Give the listing again in full, matching it character for character.

[Opening Source data section]

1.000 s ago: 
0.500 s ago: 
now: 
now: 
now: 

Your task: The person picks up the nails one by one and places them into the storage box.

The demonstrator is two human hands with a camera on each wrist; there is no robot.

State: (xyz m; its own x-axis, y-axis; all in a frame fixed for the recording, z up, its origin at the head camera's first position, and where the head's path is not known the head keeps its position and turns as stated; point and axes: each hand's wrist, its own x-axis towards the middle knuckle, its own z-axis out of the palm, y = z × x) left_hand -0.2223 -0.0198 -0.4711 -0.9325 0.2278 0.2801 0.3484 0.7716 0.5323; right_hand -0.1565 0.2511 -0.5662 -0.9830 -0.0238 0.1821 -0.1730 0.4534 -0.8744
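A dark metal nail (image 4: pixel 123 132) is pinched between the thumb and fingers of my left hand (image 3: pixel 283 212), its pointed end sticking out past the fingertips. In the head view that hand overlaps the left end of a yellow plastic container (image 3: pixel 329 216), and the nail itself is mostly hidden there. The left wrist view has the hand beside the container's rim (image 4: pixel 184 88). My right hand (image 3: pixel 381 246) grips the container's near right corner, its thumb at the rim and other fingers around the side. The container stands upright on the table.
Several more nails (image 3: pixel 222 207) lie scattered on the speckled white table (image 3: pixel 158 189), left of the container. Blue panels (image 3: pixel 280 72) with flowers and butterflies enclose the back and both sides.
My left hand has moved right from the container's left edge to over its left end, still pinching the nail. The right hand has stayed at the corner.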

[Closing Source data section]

__Completed task__:
1.000 s ago: 
0.500 s ago: 
now: 
now: 
now: 

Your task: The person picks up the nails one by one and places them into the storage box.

The demonstrator is two human hands with a camera on each wrist; there is no robot.

State: (xyz m; its own x-axis, y-axis; all in a frame fixed for the recording, z up, its origin at the head camera's first position, and where the head's path is not known the head keeps its position and turns as stated; point and axes: each hand's wrist, its own x-axis towards the middle knuckle, its own z-axis out of the palm, y = z × x) left_hand -0.2223 -0.0198 -0.4711 -0.9325 0.2278 0.2801 0.3484 0.7716 0.5323; right_hand -0.1565 0.2511 -0.5662 -0.9830 -0.0238 0.1821 -0.1730 0.4534 -0.8744
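A dark metal nail (image 4: pixel 123 132) is pinched between the thumb and fingers of my left hand (image 3: pixel 283 212), its pointed end sticking out past the fingertips. In the head view that hand overlaps the left end of a yellow plastic container (image 3: pixel 329 216), and the nail itself is mostly hidden there. The left wrist view has the hand beside the container's rim (image 4: pixel 184 88). My right hand (image 3: pixel 381 246) grips the container's near right corner, its thumb at the rim and other fingers around the side. The container stands upright on the table.
Several more nails (image 3: pixel 222 207) lie scattered on the speckled white table (image 3: pixel 158 189), left of the container. Blue panels (image 3: pixel 280 72) with flowers and butterflies enclose the back and both sides.
My left hand has moved right from the container's left edge to over its left end, still pinching the nail. The right hand has stayed at the corner.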

The exercise is now complete.